Hormones 101: More than the 3 Sex Hormones
More than the 3 Sex Hormones
When we think of hormones, we think of the three sex hormones – testosterone, estrogen, and progesterone. We forget or may be unaware of the other 47 hormones found in the human body. They vary in their structure, action, and response. They control a variety of biological processes including muscle growth, heart rate, menstrual cycles, and hunger.
What is a Hormone?
Hormones are chemical messengers that are secreted directly into the blood, which carries them to organs and tissues of the body to exert their functions. There are many types of hormones that act on different aspects of bodily functions and processes.
Some of these include:
- Development and growth
- Metabolism of food items
- Sexual function and reproductive growth and health
- Cognitive function and mood
- Maintenance of body temperature and thirst
Why are Hormones Important?
Our bodies rely on hormones to function properly. They regulate and balance our health and well-being.

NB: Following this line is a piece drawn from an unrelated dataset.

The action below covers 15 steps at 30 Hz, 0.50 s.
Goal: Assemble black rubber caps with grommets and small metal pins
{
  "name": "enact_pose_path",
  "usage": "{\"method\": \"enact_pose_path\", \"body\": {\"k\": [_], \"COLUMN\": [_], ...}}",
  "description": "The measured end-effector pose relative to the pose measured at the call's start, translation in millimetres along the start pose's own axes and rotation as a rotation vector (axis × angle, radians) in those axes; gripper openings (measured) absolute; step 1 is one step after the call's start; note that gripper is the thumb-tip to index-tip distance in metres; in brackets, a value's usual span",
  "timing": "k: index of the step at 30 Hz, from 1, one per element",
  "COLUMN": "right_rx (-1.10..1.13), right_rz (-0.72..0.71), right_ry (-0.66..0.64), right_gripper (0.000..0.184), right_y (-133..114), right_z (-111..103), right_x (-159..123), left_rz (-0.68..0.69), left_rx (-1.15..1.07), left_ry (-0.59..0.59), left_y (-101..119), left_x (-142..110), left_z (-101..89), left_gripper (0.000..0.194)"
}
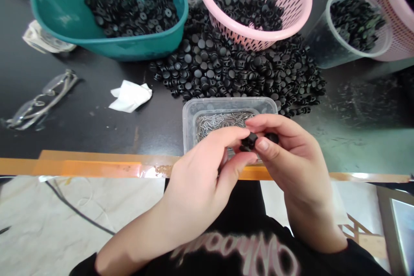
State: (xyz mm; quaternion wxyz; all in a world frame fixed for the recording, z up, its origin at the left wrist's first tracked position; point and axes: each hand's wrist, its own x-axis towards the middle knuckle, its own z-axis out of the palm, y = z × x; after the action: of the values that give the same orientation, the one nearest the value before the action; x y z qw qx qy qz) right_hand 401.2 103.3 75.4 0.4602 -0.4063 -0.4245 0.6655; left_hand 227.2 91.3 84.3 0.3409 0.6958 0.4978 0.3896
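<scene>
Both my hands meet over the near right part of a clear plastic box [189,116] that holds many small metal springs [223,120]. Between the fingertips is a small black plastic cord lock [249,141], partly hidden. My left hand [200,172] pinches it from the left with thumb and forefinger. From the right, my right hand [294,159] grips it, thumb on the near side. A second black piece [271,137] shows within the right hand's fingers. Just beyond the box spreads a pile of similar black cord lock parts [233,67].
Behind stand a teal tub [123,47] and a pink basket [258,32], both with black parts. A clear cup [323,47] of parts is at right. Glasses [42,99] and a crumpled tissue [131,95] lie left. Orange tape [97,168] lines the table's front edge.
</scene>
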Motion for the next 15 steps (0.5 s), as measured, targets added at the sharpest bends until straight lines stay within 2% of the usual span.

A Few of the Major Hormones
Adrenaline is responsible for the “flight or fight” response to stress. When a stressful situation occurs and your heart begins to race, your hands begin to sweat, and you start looking for an escape, you have experienced a textbook case of the fight-or-flight response. This response stems from the hormone adrenaline. Also called epinephrine, this hormone is a crucial part of the body’s fight-or-flight response, but overexposure can be damaging to health. Because of this, adrenaline is a hormone worth understanding.

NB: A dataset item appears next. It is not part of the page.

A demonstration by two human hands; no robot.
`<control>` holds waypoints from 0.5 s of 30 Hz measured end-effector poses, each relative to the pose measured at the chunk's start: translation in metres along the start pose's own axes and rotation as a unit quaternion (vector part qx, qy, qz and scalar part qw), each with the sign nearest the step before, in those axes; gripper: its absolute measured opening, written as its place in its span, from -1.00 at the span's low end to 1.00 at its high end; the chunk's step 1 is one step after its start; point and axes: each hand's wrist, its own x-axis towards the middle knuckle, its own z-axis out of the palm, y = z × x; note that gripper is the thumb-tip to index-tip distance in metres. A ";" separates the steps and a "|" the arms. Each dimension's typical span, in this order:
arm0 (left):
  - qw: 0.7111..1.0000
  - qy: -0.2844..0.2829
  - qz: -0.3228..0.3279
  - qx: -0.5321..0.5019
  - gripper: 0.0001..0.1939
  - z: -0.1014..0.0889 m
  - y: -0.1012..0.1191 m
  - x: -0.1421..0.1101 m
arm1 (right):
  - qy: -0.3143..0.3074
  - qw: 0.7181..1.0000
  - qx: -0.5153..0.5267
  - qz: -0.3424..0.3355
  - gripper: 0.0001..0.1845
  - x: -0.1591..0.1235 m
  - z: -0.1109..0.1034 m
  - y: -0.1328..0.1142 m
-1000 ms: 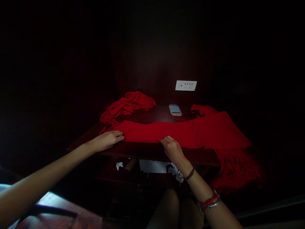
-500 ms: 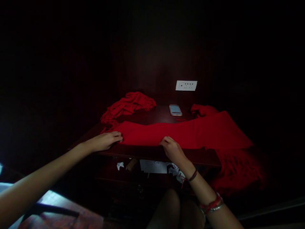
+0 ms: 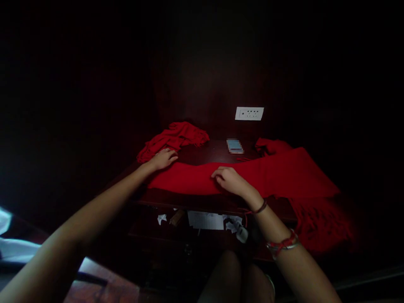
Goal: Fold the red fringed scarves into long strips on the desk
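A long red scarf point(image 3: 189, 179) lies folded into a strip along the front of a dark desk, its fringed end point(image 3: 322, 223) hanging over the front edge at the right. My left hand point(image 3: 164, 159) rests at the strip's far left edge, fingers extended and slightly bent, gripping nothing that I can see. Over the middle of the strip is my right hand point(image 3: 229, 179), its fingers loosely curled and apart; whether they touch the cloth is hard to tell.
Another crumpled red fringed cloth point(image 3: 176, 136) lies at the back left. A phone-like, pixelated object point(image 3: 235, 146) lies on the desk below a white wall socket point(image 3: 249, 113). Under the desktop, an open compartment holds papers point(image 3: 205, 220) and a small brown block point(image 3: 177, 217).
My left hand has moved from the strip's near left corner to its far left edge. My right hand has let go of the near edge and shifted slightly farther over the cloth.
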 end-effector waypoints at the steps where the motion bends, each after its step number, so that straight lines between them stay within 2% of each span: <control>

Most have never heard of this hormone, yet it is very important for cardiovascular health. Aldosterone affects the body’s ability to regulate blood pressure. It sends the signal to organs, like the kidney and colon, that can increase the amount of sodium the body sends into the bloodstream or the amount of potassium released into the urine.
The thyroid gland has a huge role to play in hormone health. It produces and controls numerous hormones that affect many aspects of daily life. Calcitonin is one of those critical hormones. It works to control calcium and potassium levels. It does this by inhibiting the activity of the osteoclasts, the cells that break down bone.
Cortisol is one of the steroid hormones and is made in the adrenal glands. It is often called the “stress hormone” because of its connection to the stress response, however, cortisol is much more than just a hormone released during stress. Understanding cortisol and its effect on the body will help you balance your hormones and achieve good health.
Hormone balance is essential to your health and well-being.
When they are in proper balance, hormones help the body thrive, but small problems with hormones can cause serious and life-altering symptoms.